Stored data:
+-------+

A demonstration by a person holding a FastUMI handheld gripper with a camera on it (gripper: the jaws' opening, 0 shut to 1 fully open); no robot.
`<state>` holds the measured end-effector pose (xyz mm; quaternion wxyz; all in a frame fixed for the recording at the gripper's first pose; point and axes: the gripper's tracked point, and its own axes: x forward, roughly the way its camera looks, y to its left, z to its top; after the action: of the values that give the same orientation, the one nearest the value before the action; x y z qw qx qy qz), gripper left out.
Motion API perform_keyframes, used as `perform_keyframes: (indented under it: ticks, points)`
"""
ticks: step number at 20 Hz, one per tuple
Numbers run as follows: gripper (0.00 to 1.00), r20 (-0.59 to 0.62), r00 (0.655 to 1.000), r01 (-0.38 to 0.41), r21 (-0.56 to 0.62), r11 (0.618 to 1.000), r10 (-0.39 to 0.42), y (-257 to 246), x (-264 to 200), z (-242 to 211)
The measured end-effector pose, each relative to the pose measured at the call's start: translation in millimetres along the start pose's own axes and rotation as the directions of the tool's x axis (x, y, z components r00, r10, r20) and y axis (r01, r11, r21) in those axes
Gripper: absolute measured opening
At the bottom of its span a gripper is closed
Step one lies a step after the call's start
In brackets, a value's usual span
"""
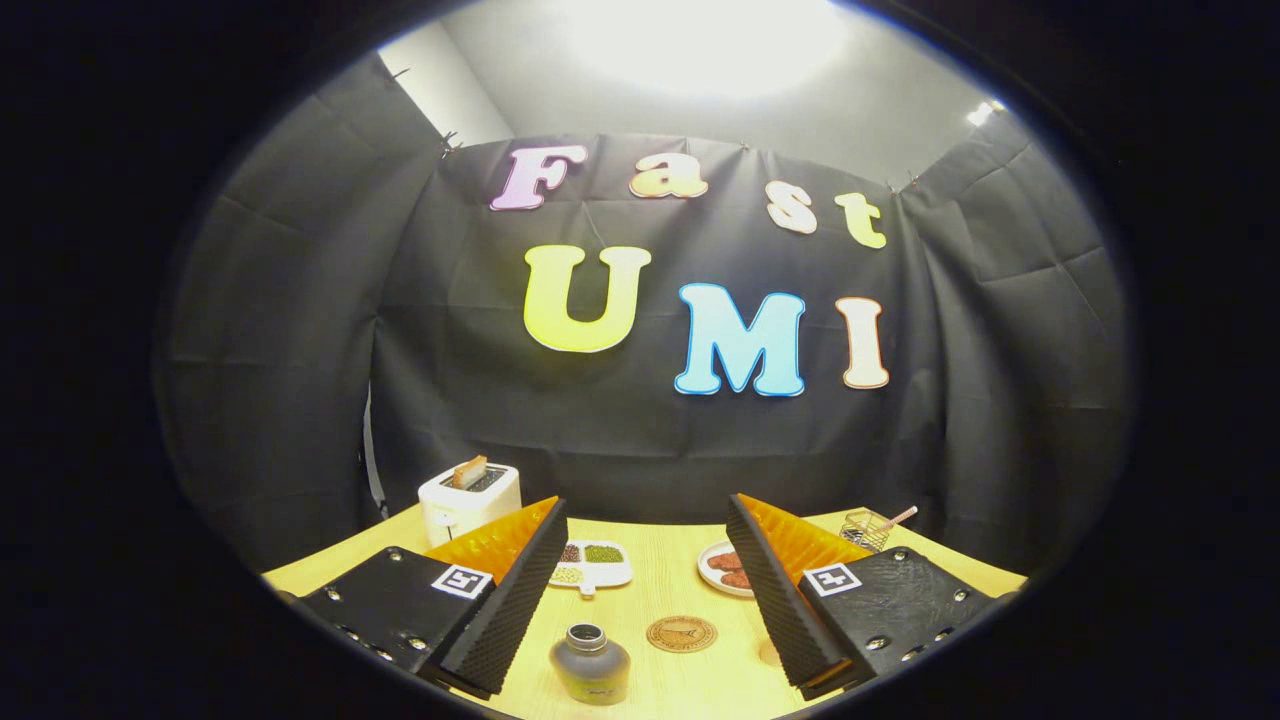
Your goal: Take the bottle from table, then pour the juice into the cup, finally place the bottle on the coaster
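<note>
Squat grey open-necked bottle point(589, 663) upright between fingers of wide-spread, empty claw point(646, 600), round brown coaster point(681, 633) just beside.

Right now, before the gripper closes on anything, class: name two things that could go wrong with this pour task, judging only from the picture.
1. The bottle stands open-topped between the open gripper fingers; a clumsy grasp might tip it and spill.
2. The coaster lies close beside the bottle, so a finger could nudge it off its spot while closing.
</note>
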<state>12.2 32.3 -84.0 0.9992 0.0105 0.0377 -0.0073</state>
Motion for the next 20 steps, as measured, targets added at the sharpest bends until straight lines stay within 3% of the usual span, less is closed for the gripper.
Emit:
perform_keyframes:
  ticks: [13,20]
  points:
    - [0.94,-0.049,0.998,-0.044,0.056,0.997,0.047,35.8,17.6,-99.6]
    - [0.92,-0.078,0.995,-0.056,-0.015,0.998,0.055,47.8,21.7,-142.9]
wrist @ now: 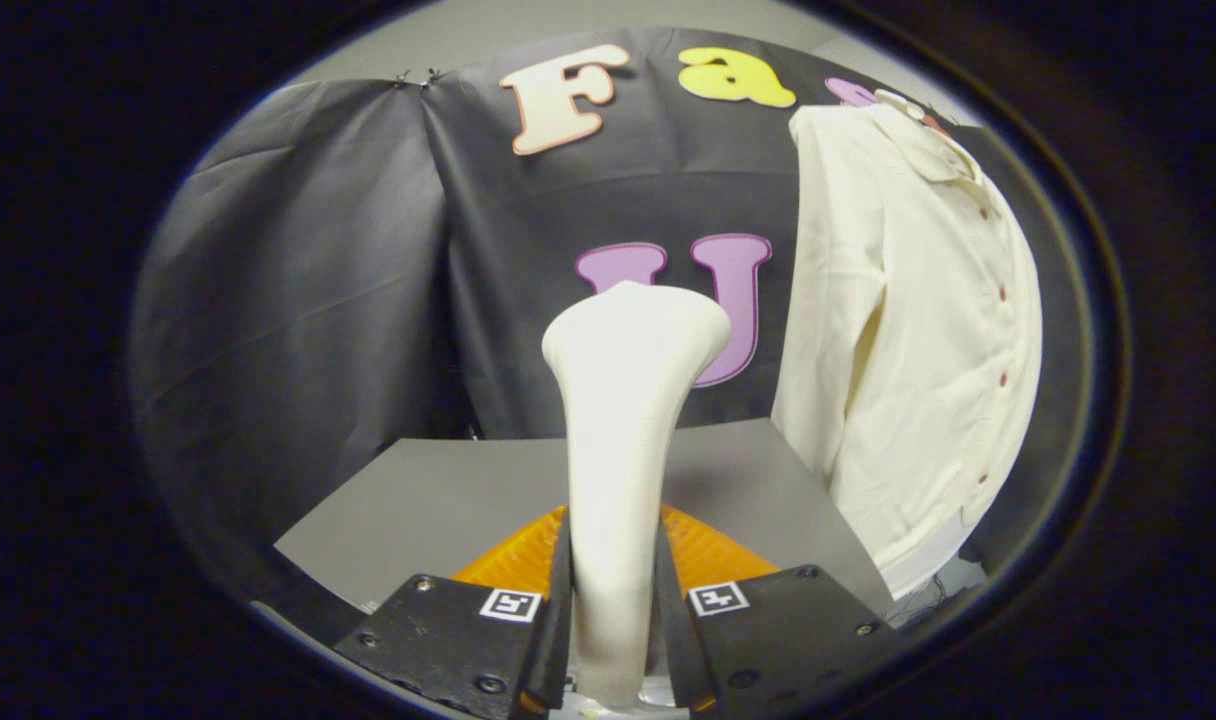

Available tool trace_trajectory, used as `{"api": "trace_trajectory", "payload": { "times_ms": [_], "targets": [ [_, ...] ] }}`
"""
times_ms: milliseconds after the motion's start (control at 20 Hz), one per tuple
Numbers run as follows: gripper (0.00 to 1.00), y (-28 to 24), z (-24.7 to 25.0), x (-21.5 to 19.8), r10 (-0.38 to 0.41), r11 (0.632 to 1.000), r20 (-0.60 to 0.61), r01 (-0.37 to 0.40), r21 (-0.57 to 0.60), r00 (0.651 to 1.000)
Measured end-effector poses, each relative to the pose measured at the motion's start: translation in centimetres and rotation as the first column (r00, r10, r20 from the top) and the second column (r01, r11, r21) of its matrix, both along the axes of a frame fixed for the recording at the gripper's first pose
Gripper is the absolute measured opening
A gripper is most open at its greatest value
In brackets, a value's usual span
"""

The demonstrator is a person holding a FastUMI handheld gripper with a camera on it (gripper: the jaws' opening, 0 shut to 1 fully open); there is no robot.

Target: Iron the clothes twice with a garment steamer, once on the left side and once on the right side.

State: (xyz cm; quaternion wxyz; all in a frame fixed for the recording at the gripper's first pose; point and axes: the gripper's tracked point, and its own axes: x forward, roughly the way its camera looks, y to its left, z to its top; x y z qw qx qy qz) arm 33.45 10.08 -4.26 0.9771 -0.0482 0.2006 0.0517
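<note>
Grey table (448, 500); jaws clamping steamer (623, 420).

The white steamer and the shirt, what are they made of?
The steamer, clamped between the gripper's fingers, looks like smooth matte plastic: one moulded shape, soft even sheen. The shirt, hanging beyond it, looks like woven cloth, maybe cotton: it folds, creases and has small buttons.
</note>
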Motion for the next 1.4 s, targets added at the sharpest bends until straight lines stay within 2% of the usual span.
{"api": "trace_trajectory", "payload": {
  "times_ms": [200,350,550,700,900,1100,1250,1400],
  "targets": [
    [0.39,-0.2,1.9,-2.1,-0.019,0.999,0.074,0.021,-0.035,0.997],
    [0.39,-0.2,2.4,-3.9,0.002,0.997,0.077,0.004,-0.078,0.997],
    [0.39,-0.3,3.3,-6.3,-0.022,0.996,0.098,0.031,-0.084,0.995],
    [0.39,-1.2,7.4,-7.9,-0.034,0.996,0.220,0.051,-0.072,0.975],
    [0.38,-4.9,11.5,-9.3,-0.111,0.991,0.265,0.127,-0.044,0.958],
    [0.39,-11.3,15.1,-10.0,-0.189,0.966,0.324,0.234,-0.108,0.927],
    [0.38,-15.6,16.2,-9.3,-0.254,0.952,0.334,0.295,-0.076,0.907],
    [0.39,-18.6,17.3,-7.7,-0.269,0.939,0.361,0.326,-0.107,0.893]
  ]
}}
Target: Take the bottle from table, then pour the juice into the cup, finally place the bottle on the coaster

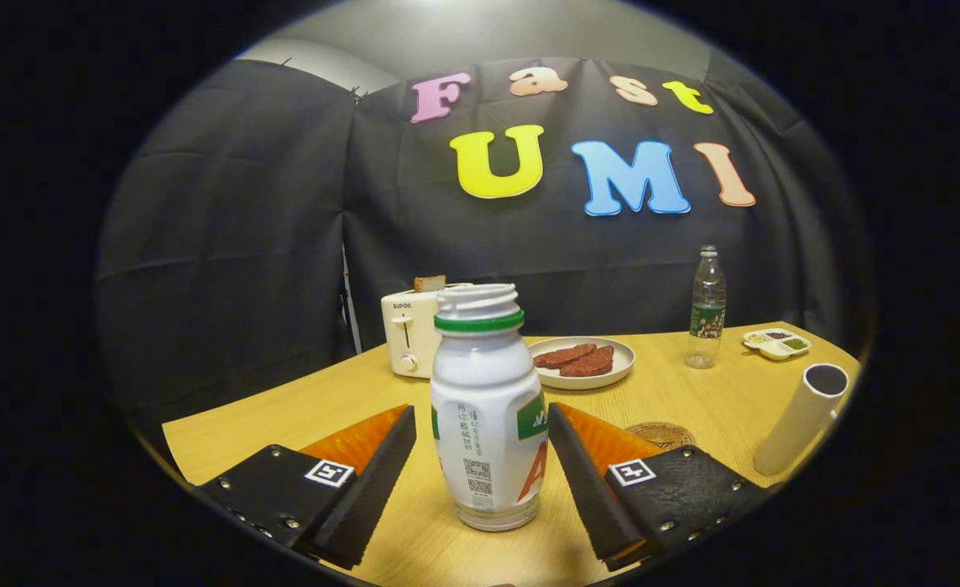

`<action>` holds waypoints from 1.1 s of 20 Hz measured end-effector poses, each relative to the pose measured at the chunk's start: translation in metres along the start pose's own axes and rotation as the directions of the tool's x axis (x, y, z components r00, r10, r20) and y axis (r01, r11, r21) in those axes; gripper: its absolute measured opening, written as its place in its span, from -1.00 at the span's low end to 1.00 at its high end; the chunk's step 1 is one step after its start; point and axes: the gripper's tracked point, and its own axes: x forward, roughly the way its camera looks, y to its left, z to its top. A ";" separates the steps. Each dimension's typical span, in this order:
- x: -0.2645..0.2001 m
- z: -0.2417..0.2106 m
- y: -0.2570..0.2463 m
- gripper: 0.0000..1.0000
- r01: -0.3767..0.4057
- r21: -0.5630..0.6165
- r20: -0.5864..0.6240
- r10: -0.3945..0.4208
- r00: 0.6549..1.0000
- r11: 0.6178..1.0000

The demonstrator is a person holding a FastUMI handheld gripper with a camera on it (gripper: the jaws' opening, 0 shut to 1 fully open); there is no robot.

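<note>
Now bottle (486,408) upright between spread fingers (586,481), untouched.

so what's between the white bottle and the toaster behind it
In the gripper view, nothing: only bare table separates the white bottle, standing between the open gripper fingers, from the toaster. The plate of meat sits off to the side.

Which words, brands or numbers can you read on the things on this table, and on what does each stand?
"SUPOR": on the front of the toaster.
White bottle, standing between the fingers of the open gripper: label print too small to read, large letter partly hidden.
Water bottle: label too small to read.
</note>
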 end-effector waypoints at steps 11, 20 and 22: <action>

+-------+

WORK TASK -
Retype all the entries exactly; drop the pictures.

RESULT OF THIS TASK -
A demonstration by a person holding a FastUMI handheld gripper with a camera on it (gripper: the jaws' opening, 0 shut to 1 fully open); no robot.
`<state>` holds the measured end-effector pose (xyz mm; quaternion wxyz; all in a frame fixed for the recording at the gripper's first pose; point and axes: the gripper's tracked point, and its own axes: x forward, roughly the way its camera looks, y to its left, z to its top; after the action: of the values that give the same orientation, the one nearest the value before the action; x y z qw qx qy qz), gripper left out.
Motion API perform_keyframes, used as `perform_keyframes: (indented under it: ticks, points)`
"""
ticks: step number at 20 Hz, one per tuple
Numbers run as follows: gripper (0.00 to 1.00), r20 (-0.59 to 0.62), r00 (0.655 to 1.000), r01 (-0.38 to 0.41), r21 (-0.56 to 0.62), r11 (0.618 to 1.000), r10 (-0.39 to 0.42), y (-257 to 246), x (-264 to 200), z (-242 to 211)
The measured end-effector pose, each relative to the pose measured at the call's start: translation in millimetres along the start pose's own axes and rotation as the directions of the tool's x axis (x, y, z components r00, r10, r20) and y axis (r01, r11, r21) in those axes
Gripper: absolute measured opening
At the bottom of its span a gripper is closed
Step one lies a step after the call's start
In brackets, a value's usual span
"""
Your goal: Take the bottle from table, then pour the juice into the cup, finally place the bottle on the coaster
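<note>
Squat grey open-necked bottle point(589, 663) upright between fingers of wide-spread, empty claw point(646, 600), round brown coaster point(681, 633) just beside.

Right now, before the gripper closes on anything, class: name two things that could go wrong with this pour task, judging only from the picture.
1. The bottle stands open-topped between the open gripper fingers; a clumsy grasp might tip it and spill.
2. The coaster lies close beside the bottle, so a finger could nudge it off its spot while closing.
</note>
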<state>12.2 32.3 -84.0 0.9992 0.0105 0.0377 -0.0073</state>
Motion for the next 20 steps, as measured, targets added at the sharpest bends until straight lines stay within 3% of the usual span, less is closed for the gripper.
Emit:
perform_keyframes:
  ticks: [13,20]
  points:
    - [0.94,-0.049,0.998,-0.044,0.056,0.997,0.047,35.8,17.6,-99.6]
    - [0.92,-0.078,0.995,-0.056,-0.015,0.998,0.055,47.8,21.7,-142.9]
wrist @ now: 

Available tool trace_trajectory, used as `{"api": "trace_trajectory", "payload": { "times_ms": [_], "targets": [ [_, ...] ] }}`
"""
times_ms: milliseconds after the motion's start (control at 20 Hz), one per tuple
Numbers run as follows: gripper (0.00 to 1.00), y (-28 to 24), z (-24.7 to 25.0), x (-21.5 to 19.8), r10 (-0.38 to 0.41), r11 (0.632 to 1.000), r20 (-0.60 to 0.61), r01 (-0.37 to 0.40), r21 (-0.57 to 0.60), r00 (0.651 to 1.000)
Measured end-effector poses, each relative to the pose measured at the motion's start: translation in centimetres and rotation as the first column (r00, r10, r20 from the top) and the second column (r01, r11, r21) of its matrix, both along the axes of a frame fixed for the recording at the gripper's first pose
Gripper is the absolute measured opening
A gripper is most open at its greatest value
In brackets, a value's usual span
"""

The demonstrator is a person holding a FastUMI handheld gripper with a camera on it (gripper: the jaws' opening, 0 shut to 1 fully open); there is no robot.

Target: Iron the clothes twice with a garment steamer, once on the left side and once on the right side.

State: (xyz cm; quaternion wxyz; all in a frame fixed for the recording at the gripper's first pose; point and axes: the gripper's tracked point, and its own axes: x forward, roughly the way its camera looks, y to its left, z to its top; x y z qw qx qy qz) arm 33.45 10.08 -4.26 0.9771 -0.0482 0.2006 0.0517
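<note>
Grey table (448, 500); jaws clamping steamer (623, 420).

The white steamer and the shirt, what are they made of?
The steamer, clamped between the gripper's fingers, looks like smooth matte plastic: one moulded shape, soft even sheen. The shirt, hanging beyond it, looks like woven cloth, maybe cotton: it folds, creases and has small buttons.
</note>
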Motion for the next 1.4 s, targets added at the sharpest bends until straight lines stay within 2% of the usual span.
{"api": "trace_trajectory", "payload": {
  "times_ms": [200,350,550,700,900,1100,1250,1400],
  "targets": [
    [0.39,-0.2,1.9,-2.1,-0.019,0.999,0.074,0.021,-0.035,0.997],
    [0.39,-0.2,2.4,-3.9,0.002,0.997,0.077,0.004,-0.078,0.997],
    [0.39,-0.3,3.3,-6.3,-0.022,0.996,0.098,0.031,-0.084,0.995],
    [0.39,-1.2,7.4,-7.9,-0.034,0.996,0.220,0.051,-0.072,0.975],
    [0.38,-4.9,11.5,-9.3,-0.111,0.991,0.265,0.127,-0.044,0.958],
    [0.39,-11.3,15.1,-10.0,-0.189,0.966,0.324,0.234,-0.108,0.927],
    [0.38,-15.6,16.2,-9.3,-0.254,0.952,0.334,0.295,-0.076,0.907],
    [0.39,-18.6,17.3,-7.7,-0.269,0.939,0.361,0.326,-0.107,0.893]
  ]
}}
Target: Take the bottle from table, then pour the juice into the cup, finally place the bottle on the coaster


`<action>` holds waypoints from 1.1 s of 20 Hz measured end-effector poses, each relative to the pose measured at the chunk's start: translation in metres along the start pose's own axes and rotation as the directions of the tool's x axis (x, y, z components r00, r10, r20) and y axis (r01, r11, r21) in those axes; gripper: its absolute measured opening, written as its place in its span, from -1.00 at the span's low end to 1.00 at its high end; the chunk's step 1 is one step after its start; point and axes: the gripper's tracked point, and its own axes: x forward, roughly the way its camera looks, y to its left, z to its top. A ";" separates the steps. Each dimension's typical span, in this order:
- x: -0.2645..0.2001 m
- z: -0.2417..0.2106 m
- y: -0.2570..0.2463 m
- gripper: 0.0000..1.0000
- r01: -0.3767..0.4057
- r21: -0.5630..0.6165
- r20: -0.5864..0.6240
- r10: -0.3945..0.4208
- r00: 0.6549..1.0000
- r11: 0.6178..1.0000

The demonstrator is a person holding a FastUMI handheld gripper with a camera on it (gripper: the jaws' opening, 0 shut to 1 fully open); there is no robot.

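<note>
Now bottle (486,408) upright between spread fingers (586,481), untouched.

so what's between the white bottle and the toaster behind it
In the gripper view, nothing: only bare table separates the white bottle, standing between the open gripper fingers, from the toaster. The plate of meat sits off to the side.

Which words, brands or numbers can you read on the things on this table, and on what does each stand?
"SUPOR": on the front of the toaster.
White bottle, standing between the fingers of the open gripper: label print too small to read, large letter partly hidden.
Water bottle: label too small to read.
</note>
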 end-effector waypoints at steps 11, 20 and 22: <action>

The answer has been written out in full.